- **EXERCISE**: Check the entries below for lines with "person"; report only how many there are.

- **MATERIAL FOR THE TASK**:
Content starts

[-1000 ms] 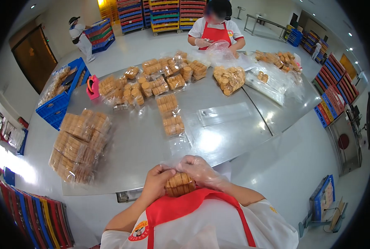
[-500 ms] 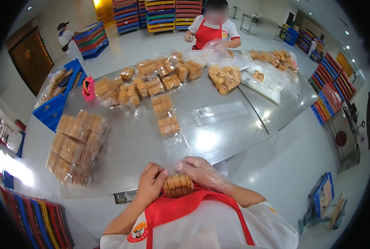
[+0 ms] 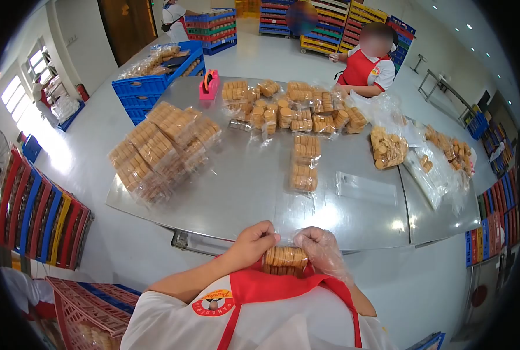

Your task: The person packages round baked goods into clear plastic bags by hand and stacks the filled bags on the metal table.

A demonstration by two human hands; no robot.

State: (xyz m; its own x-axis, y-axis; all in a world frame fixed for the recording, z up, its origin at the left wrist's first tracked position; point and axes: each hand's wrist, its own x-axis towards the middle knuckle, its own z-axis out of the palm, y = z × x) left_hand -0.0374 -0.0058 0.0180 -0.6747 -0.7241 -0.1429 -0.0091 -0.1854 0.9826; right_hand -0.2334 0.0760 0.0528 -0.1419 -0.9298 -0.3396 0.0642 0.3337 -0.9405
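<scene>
A clear plastic bag of round biscuits [image 3: 286,258], stacked in rows, is held close against the red apron at the front edge of the table. My left hand [image 3: 253,246], bare, pinches the bag's upper left side between thumb and fingers. On the upper right side, my right hand [image 3: 323,252] in a clear plastic glove closes on the film. The bag's lower part is hidden by the apron. Straight ahead lie two packed biscuit bags [image 3: 305,163] in a line. An empty flat plastic bag [image 3: 366,188] rests right of them.
Many biscuit packs [image 3: 163,149] are piled on the steel table [image 3: 245,198] at left, with more along its far side. A pink tape dispenser [image 3: 209,86] stands near a blue crate [image 3: 137,87]. Across the table is a co-worker [image 3: 365,67]. Loose biscuits [image 3: 388,147] lie bagged at right.
The view has swung left, so the table things appear further right. My hands have moved slightly apart, both still gripping the biscuit bag. The co-worker opposite has an arm lowered at the table.
</scene>
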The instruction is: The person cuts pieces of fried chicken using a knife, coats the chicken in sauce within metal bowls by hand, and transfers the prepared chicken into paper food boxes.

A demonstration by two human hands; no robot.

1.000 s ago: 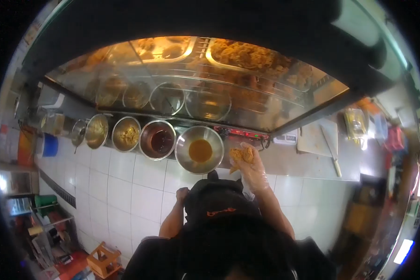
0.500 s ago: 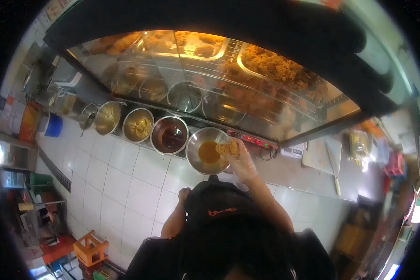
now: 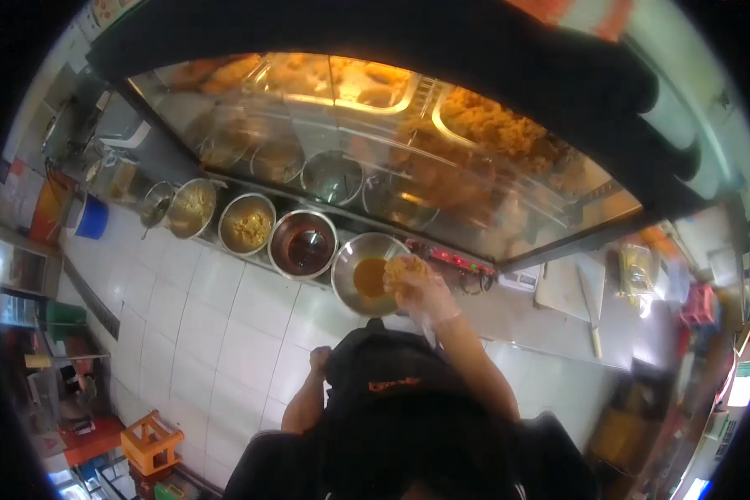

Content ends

- **ANSWER TO THIS TASK**: 2